Reserna se leva pour faire un signe de la main. Quatre jeunes gens les rejoignirent aussitôt et elle entreprit de faire les présentations. De toute évidence, elle invitait Wulfried à se joindre à eux. Les nouveaux venus avaient leur âge, paraissaient de bonne compagnie et le guérisseur ne demandait pas mieux que de rester un peu plus longtemps près de la jeune fille.
Bientôt, les conversations allèrent bon train et les rires s'élevèrent. Wulfried appréciait cette ambiance : il n'avait jamais été un solitaire et l'atmosphère festive le mettait de bonne humeur.
- Alors, comme ça, tu vis chez la Mère-Grand ? demanda Reserna en terminant sa chope.
L'hydromel lui avait semblait-il un peu monté à la tête et elle saisit le bras de Wulfried dans un élan de rapprochement plutôt encourageant.
- La vieille du donjon ? C'est vrai ? Elle n'est pas un peu folle ? demanda un garçon maigrelet d'un air de conspirateur.
- On dit qu'elle mange des enfants, reprit un autre en riant sans paraitre ajouter foi à ces racontars.
Wulfried ne souhaitait pas s'étendre sur le sujet et il préféra tempérer aussitôt :
- Elle les soigne plutôt, pour autant que je sache.
- Moi, elle me fait peur, avoua Reserna. Je n'y mettrai plus jamais les pieds ! Dites, on danse ?
Tous se levèrent et Wulfried lui prit la main. Ce fut à ce moment qu'il les repéra.
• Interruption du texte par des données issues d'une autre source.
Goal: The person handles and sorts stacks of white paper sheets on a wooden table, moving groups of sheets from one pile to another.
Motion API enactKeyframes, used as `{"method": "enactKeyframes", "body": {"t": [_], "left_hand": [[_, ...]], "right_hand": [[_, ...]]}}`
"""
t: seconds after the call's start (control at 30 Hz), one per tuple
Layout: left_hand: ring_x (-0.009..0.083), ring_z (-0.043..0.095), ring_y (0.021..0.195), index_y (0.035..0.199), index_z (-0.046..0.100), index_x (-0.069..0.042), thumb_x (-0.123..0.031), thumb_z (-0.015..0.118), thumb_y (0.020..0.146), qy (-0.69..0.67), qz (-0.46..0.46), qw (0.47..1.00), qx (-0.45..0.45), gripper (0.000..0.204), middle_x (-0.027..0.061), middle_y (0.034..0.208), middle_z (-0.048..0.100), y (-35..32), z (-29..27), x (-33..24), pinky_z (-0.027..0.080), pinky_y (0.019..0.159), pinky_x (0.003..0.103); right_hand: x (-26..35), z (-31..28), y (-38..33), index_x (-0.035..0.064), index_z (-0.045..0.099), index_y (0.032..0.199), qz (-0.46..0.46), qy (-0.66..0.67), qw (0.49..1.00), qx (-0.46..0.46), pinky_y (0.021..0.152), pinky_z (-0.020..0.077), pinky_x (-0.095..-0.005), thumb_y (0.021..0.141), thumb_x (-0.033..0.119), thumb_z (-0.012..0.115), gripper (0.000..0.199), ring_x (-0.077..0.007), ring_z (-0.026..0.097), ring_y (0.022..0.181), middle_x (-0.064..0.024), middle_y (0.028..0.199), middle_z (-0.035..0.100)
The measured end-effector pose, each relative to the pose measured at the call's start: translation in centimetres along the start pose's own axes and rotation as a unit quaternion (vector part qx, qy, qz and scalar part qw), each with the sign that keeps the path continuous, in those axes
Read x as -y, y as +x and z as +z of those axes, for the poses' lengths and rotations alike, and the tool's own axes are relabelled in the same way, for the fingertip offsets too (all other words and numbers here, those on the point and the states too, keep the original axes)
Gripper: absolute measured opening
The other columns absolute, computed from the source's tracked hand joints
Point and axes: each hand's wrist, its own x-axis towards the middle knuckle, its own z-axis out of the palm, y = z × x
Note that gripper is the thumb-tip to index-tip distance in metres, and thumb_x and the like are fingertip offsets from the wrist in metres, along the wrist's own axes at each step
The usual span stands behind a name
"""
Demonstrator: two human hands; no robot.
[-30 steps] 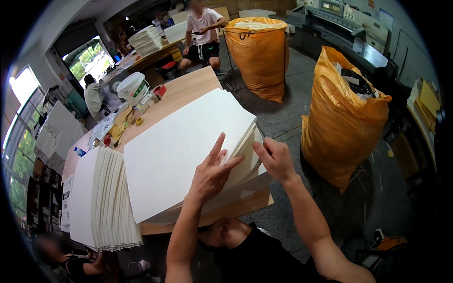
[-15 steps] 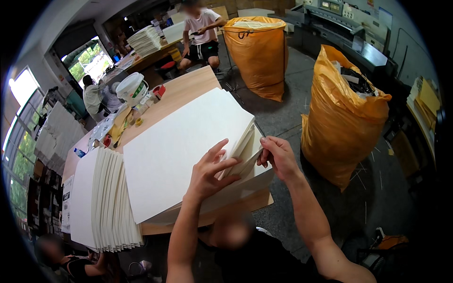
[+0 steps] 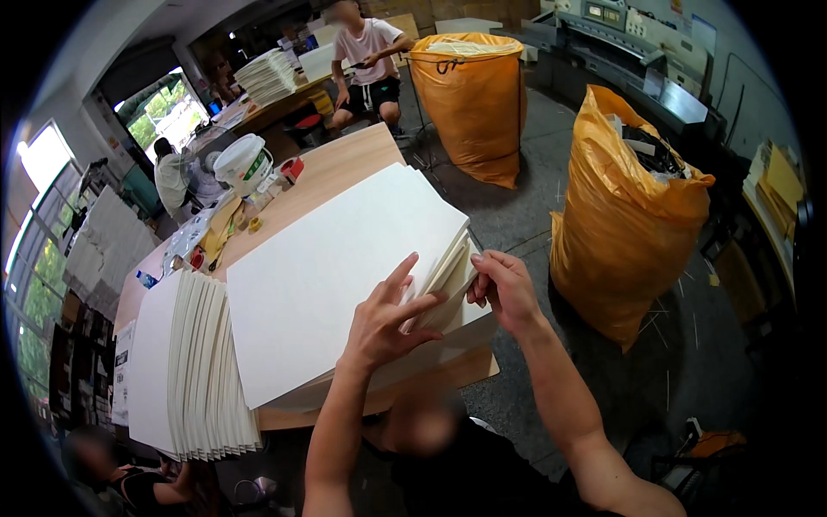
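A tall stack of large white sheets (image 3: 336, 267) lies on the wooden table in front of me, its right-hand corner fanned and bent up into several layers. My right hand (image 3: 508, 289) pinches the corner of a sheet between thumb and fingers at that right edge. At the near side of the fanned corner, my left hand (image 3: 383, 319) has its fingers spread, some of them against the sheet edges. How far the left fingertips reach between the layers is hard to see. Left of the stack rests a second, staggered pile of white sheets (image 3: 202, 362).
The wooden table (image 3: 345, 158) also carries a white bucket (image 3: 244, 165), tape rolls (image 3: 255, 225) and yellow gloves or cloth. Two big orange sacks (image 3: 624, 233) stand on the floor to the right. One person sits beyond the table; others are at the left.
My right hand has shifted slightly left with the pinched corner. The left fingers have moved a little, and the fanned layers sit closer together.
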Motion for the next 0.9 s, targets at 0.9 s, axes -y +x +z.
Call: {"method": "enactKeyframes", "body": {"t": [0.9], "left_hand": [[0.0332, 0.069, 0.112, 0.111, 0.076, -0.027, -0.014, 0.093, 0.062, -0.010, 0.005, 1.000, -0.009, 0.053, 0.0117, 0.149, 0.053, -0.2, 0.5, 1.0, 0.061, 0.093, 0.041]], "right_hand": [[-2.0, -0.3, -2.7, 0.0055, 0.055, 0.076, -0.329, -0.378, 0.835, -0.228, 0.052, 0.0440, -0.0312, 0.100, 0.021, 0.062, 0.029, -0.0173, 0.061, 0.061, -0.0063, 0.065, 0.053]]}}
Trois jeunes. Certes, bien habillés, mais à l'allure... sournoise. En tant qu'apprenti Traqueur, Wulfried avait déjà eu affaire à toute sorte de bandits de grands chemins et de personnes peu recommandables. Le vernis de politesse qui recouvrait la fourberie ne suffisait pas à le tromper. Ceux-là ne venaient pas faire la fête, mais chercher des ennuis. Ou plutôt... repérer quelqu'un, à en croire leurs yeux qui balayaient l'assemblée. Repensant à sa bagarre deux jours plus tôt, Wulfried espéra qu'il ne s'agissait pas de lui. Il n'avait pas emmené son épée, mais seulement sa dague, afin de ne pas s'encombrer pour danser. Peut-être aurait-il dû...
Cependant, leurs regards mauvais glissèrent sur lui sans s'arrêter.
Soulagé, le jeune homme fut heureux d'entendre que les musiciens venaient d'entamer une valse. Reserna, qui n'avait sans doute pas remarqué les nouveaux arrivants, le laissa la prendre sa taille en souriant.
Wulfried commençait à peine à esquisser les premiers pas, qu'il capta malgré lui un mouvement à l'entrée de la taverne. L'un des jeunes repéré un instant plus tôt faisait signe à quelqu'un pour lui intimer de le suivre.
Le guérisseur se figea en manquant écraser les pieds de sa partenaire : ce quelqu'un, c'était Iscely.